++++ EXTRACTED RECORDS ++++
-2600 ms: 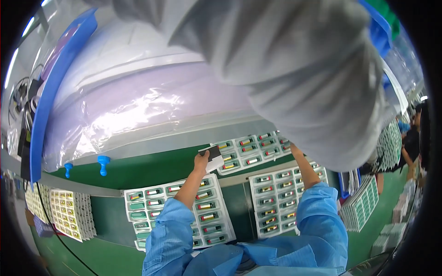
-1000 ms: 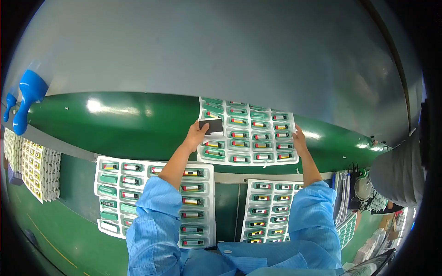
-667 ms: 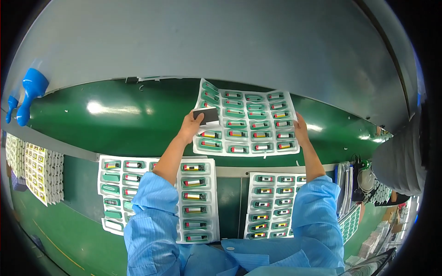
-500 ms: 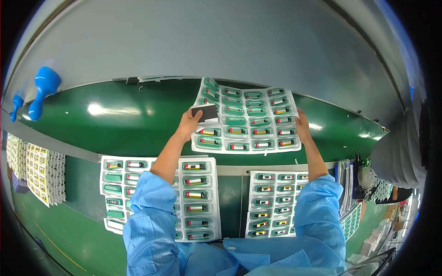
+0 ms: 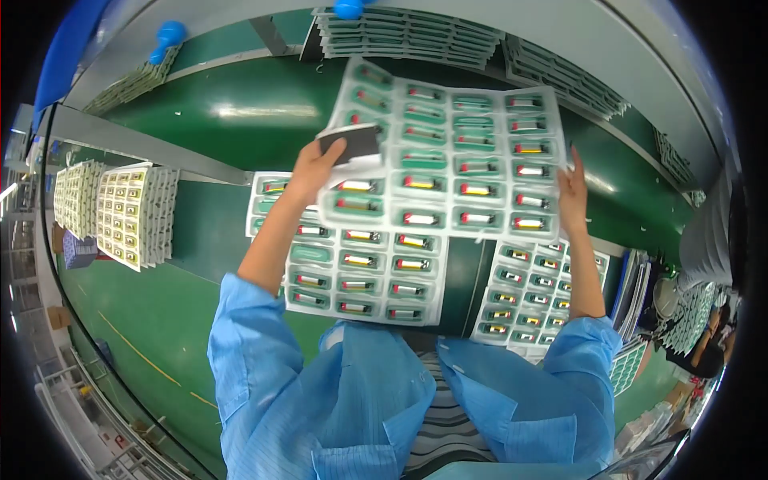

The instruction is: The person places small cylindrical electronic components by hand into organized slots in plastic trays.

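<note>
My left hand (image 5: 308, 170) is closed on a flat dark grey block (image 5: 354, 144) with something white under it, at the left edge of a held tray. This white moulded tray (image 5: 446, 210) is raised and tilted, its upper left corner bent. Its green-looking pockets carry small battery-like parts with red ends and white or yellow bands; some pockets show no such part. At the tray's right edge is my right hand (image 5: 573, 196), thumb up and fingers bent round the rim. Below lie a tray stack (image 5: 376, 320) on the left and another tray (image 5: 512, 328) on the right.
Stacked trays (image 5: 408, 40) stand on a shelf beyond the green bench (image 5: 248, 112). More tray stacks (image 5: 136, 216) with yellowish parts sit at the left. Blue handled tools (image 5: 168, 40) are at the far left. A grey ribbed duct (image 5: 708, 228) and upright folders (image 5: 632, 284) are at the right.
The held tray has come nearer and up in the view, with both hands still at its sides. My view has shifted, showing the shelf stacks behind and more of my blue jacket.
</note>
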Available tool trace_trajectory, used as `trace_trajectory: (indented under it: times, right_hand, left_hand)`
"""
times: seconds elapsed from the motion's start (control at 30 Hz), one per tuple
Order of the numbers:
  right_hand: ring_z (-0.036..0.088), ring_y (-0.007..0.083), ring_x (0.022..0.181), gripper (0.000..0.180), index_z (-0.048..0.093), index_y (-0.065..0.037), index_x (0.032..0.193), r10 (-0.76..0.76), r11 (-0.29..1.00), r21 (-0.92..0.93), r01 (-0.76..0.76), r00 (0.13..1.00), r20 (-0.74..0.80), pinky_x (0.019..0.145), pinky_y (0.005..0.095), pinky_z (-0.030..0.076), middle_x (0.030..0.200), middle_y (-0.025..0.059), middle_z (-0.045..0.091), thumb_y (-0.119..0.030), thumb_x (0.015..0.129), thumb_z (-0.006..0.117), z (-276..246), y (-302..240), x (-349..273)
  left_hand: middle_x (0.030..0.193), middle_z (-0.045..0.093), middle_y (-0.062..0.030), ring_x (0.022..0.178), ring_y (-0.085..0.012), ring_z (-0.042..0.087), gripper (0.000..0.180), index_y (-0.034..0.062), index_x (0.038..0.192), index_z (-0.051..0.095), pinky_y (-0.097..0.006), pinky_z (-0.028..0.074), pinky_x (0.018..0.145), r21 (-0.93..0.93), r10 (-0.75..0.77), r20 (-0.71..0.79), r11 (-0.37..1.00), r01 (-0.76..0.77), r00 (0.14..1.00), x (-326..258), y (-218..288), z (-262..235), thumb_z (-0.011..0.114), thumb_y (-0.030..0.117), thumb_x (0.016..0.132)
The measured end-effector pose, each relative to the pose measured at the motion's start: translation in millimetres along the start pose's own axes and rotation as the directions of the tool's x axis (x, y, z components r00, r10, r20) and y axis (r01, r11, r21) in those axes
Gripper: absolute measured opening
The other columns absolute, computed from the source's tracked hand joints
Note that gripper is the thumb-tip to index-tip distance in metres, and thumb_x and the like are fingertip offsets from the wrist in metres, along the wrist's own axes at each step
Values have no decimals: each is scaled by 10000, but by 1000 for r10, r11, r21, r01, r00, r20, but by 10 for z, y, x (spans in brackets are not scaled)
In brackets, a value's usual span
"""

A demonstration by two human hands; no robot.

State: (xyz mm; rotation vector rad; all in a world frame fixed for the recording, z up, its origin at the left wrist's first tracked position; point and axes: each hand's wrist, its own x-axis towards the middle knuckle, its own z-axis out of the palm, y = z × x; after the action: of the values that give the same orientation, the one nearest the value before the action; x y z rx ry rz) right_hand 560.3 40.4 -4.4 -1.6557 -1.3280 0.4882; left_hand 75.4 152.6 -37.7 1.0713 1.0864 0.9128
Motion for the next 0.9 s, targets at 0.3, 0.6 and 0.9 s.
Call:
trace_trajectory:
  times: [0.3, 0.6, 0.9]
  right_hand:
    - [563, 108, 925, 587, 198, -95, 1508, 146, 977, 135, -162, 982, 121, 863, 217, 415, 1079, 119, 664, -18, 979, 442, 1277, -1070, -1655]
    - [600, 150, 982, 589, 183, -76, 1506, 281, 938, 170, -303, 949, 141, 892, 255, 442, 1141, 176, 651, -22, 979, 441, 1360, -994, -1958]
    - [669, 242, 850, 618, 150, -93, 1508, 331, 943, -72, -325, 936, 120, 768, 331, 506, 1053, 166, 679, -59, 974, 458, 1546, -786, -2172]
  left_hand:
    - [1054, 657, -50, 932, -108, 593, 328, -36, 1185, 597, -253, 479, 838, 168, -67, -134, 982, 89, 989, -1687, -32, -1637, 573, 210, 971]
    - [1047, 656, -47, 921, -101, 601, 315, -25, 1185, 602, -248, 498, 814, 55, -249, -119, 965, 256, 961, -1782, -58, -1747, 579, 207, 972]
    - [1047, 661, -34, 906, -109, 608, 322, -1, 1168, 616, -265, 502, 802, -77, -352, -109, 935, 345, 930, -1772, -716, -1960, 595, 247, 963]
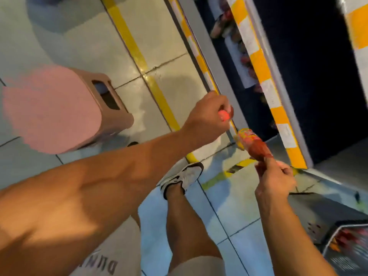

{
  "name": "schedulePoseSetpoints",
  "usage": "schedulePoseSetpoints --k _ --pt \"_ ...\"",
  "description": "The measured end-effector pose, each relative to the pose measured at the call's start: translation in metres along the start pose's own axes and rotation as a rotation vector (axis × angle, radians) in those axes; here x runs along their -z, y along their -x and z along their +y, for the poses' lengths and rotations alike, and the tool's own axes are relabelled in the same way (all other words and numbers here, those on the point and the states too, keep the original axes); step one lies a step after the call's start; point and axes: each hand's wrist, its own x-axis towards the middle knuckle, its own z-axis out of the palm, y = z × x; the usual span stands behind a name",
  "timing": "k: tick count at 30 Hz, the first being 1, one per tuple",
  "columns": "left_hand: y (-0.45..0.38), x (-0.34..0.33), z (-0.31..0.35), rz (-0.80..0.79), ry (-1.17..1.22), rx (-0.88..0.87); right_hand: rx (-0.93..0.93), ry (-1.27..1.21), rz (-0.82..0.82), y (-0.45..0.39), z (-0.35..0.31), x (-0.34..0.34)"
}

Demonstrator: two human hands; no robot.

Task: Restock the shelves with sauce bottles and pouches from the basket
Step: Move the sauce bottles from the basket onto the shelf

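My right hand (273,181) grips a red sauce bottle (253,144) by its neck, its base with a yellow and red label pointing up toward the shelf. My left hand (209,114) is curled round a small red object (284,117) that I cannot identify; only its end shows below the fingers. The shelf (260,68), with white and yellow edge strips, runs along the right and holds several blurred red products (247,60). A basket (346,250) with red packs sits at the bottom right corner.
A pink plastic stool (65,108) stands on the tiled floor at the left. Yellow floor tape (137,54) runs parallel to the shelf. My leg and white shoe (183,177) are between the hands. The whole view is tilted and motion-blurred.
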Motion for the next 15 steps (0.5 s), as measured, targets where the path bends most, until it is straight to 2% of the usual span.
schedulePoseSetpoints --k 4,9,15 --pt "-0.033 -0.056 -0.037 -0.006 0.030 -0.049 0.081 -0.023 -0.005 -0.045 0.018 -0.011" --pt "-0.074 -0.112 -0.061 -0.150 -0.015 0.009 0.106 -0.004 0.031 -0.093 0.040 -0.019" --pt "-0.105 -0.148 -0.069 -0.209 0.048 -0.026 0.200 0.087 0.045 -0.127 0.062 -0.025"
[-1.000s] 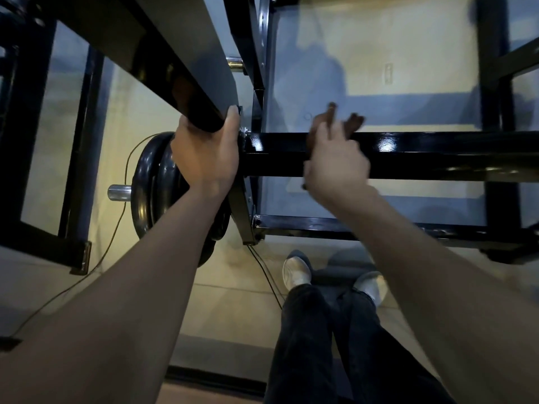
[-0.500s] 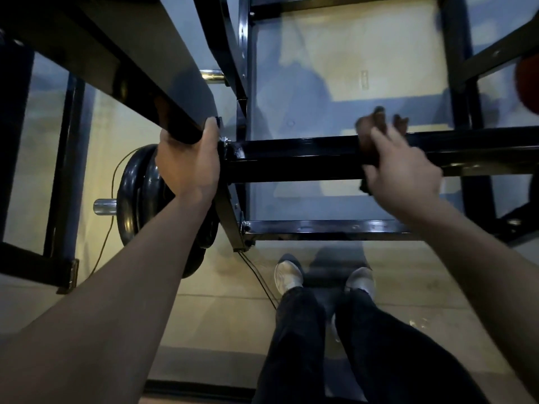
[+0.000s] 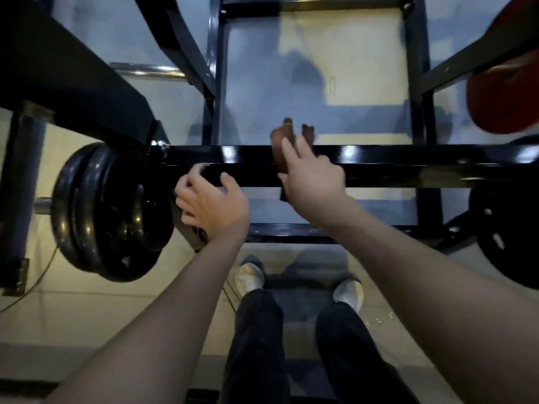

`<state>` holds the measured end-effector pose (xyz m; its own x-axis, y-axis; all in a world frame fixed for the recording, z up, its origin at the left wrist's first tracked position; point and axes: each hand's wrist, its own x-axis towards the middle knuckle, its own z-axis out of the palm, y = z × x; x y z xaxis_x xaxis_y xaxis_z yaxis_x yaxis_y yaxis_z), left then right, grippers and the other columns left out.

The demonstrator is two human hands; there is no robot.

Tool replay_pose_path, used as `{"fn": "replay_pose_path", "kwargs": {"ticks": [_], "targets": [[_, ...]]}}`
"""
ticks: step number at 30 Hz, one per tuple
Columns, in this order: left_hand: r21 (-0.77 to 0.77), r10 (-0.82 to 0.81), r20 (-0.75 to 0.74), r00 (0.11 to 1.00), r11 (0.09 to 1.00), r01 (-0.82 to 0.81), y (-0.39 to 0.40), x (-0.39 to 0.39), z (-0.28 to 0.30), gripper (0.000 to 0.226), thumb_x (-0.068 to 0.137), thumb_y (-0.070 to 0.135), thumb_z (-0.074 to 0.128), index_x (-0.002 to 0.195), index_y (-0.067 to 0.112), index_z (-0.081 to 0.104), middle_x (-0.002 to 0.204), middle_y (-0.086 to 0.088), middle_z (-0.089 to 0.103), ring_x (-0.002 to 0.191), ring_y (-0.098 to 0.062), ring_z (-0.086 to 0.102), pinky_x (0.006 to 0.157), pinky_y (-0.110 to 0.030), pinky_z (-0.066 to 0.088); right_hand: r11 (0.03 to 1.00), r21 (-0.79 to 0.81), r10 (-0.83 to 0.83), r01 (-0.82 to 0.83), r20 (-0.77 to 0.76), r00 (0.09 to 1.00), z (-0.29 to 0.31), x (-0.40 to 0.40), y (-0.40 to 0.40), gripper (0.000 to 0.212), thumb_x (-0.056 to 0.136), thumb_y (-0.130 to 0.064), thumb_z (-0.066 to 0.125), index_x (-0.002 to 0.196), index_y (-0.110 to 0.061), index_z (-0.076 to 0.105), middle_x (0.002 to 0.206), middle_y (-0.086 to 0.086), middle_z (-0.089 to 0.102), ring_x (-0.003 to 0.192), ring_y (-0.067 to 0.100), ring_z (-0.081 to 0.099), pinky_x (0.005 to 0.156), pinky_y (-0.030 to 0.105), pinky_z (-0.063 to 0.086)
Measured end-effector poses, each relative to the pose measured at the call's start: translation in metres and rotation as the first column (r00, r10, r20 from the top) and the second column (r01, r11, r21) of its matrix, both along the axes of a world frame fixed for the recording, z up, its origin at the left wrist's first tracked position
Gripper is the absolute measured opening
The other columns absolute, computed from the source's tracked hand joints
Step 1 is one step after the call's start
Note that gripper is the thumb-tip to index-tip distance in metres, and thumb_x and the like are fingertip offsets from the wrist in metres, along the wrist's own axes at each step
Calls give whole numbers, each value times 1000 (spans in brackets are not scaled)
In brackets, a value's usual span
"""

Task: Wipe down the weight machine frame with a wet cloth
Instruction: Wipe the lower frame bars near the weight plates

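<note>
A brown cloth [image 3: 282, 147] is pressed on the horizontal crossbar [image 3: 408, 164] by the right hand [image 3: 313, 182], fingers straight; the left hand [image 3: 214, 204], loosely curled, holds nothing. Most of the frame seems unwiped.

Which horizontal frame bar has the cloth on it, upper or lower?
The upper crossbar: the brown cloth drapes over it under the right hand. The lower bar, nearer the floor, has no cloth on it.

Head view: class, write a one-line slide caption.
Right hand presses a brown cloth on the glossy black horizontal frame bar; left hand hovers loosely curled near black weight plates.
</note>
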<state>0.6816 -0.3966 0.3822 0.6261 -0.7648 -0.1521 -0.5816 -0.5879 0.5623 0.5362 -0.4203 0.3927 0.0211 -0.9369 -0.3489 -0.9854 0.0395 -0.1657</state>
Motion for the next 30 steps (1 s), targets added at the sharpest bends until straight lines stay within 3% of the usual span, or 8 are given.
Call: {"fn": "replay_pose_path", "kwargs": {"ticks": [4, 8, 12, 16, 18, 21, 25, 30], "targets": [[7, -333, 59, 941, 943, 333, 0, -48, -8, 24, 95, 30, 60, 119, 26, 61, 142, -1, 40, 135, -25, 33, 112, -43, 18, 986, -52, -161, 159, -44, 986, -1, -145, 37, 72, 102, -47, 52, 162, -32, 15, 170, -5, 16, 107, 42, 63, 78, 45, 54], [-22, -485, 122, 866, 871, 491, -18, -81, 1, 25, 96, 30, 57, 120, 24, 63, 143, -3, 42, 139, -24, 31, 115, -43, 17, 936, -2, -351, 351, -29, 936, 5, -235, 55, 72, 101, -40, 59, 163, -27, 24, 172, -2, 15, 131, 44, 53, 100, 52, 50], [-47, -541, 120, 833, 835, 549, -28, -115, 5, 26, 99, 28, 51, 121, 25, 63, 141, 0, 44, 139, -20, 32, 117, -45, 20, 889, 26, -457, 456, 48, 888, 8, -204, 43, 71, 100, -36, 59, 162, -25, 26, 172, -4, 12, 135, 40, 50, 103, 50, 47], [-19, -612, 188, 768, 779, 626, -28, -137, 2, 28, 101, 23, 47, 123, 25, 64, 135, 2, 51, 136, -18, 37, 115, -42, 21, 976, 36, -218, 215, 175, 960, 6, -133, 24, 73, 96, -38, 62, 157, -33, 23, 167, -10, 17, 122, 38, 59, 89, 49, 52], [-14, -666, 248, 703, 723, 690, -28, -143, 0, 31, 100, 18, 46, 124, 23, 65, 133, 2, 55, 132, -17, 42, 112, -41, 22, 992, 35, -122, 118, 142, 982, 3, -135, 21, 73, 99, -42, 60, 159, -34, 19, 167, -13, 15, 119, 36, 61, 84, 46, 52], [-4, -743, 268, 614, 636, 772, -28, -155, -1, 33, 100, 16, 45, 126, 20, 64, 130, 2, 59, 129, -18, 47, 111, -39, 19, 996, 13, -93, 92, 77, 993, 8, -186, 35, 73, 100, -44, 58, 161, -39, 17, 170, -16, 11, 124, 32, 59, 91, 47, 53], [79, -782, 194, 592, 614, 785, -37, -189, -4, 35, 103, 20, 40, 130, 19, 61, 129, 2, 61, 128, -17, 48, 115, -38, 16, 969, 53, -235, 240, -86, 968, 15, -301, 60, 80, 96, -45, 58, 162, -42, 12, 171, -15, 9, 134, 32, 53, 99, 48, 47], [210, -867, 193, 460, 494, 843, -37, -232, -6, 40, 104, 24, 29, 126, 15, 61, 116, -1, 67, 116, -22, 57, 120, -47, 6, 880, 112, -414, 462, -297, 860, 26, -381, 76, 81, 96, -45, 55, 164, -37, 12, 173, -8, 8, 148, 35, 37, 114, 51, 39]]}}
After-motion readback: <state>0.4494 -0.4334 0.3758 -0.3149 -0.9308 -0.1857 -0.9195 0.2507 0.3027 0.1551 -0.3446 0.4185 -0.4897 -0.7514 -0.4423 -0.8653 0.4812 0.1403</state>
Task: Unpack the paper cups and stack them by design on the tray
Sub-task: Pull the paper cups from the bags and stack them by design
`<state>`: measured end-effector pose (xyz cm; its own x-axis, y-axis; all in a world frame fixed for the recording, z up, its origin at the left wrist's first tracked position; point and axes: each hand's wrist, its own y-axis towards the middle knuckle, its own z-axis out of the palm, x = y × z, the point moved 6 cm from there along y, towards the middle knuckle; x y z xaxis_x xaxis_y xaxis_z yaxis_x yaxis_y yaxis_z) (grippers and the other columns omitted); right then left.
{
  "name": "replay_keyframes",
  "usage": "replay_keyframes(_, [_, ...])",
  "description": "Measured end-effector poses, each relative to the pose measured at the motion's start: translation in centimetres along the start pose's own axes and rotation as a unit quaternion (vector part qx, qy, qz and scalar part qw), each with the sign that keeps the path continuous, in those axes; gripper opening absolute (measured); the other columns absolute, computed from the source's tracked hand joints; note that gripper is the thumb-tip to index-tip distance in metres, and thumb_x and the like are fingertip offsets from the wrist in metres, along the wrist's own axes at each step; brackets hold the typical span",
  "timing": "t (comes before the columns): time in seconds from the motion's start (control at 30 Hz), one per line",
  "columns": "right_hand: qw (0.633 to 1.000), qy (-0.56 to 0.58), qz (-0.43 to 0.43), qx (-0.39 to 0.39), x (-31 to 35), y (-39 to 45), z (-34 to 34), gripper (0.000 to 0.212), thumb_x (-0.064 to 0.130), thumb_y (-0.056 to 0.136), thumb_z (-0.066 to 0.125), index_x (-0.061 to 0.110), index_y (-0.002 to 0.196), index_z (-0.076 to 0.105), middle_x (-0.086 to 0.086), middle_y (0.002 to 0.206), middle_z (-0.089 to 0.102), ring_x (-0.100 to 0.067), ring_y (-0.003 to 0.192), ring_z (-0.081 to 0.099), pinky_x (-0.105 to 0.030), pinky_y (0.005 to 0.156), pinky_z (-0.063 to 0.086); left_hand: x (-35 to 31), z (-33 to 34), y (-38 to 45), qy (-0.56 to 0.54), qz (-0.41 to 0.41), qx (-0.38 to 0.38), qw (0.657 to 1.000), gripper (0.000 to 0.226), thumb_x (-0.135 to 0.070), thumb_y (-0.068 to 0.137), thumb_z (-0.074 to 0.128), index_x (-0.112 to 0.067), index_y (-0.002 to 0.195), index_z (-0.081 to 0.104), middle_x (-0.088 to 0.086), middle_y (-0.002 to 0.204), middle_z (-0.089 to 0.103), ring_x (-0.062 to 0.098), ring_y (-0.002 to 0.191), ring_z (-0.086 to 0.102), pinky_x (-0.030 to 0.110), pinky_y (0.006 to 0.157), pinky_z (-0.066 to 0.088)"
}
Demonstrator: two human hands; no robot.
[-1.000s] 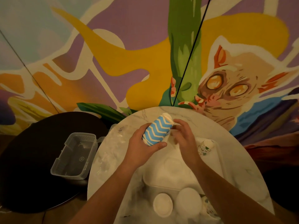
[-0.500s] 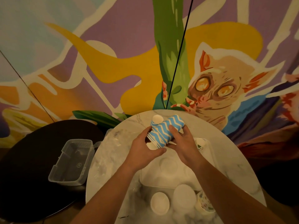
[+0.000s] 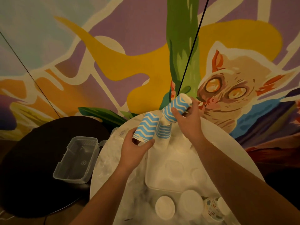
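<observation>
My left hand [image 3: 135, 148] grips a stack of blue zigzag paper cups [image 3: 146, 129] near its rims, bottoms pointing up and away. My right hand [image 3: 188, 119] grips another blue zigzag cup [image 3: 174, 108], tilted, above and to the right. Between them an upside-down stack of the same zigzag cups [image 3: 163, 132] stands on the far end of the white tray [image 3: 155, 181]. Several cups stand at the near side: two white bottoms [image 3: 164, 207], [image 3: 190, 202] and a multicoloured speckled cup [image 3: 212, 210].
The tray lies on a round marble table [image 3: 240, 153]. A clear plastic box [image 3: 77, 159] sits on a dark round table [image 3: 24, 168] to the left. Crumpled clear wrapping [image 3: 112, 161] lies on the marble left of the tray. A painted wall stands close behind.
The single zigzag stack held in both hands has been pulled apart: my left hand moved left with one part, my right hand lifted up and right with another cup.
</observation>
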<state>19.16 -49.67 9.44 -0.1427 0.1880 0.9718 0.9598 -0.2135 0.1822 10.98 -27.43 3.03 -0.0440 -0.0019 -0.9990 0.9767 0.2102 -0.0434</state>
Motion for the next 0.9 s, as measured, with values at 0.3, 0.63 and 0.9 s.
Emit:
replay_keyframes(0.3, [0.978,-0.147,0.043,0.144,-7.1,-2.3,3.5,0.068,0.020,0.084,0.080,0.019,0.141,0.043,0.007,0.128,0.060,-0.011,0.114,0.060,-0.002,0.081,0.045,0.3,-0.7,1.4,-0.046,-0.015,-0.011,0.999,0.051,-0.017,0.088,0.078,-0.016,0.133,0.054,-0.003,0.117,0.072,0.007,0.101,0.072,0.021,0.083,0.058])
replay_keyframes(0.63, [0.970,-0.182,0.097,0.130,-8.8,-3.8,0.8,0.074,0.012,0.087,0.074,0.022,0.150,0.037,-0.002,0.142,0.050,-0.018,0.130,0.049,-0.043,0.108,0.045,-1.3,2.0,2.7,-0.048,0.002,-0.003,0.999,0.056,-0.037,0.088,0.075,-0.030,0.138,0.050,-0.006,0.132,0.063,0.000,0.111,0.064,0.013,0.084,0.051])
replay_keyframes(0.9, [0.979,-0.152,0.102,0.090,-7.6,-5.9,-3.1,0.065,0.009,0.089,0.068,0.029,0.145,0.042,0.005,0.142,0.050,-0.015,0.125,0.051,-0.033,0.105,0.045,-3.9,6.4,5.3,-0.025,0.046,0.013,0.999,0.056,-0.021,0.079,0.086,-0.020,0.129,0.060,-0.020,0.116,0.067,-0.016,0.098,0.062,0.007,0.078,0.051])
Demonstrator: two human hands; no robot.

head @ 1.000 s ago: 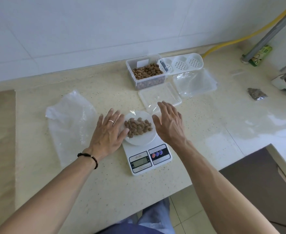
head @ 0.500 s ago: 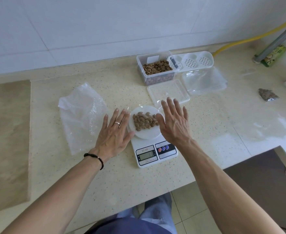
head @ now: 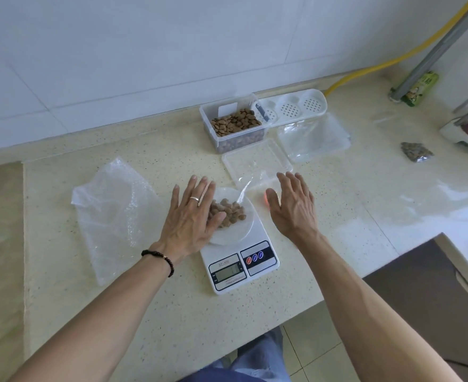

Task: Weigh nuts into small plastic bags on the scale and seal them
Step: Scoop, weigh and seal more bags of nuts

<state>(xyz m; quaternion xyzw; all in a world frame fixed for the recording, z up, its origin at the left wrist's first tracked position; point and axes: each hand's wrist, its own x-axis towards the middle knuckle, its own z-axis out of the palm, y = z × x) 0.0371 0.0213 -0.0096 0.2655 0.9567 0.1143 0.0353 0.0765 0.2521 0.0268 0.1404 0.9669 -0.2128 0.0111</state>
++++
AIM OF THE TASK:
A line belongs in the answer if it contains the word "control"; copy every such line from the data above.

REPLY TO THE TASK:
times: seconds elapsed from the motion's start (control at 30 Hz), one per tuple
  "timing": "t (comes before the columns): time in seconds from the motion's start (control at 30 Hz), one per line",

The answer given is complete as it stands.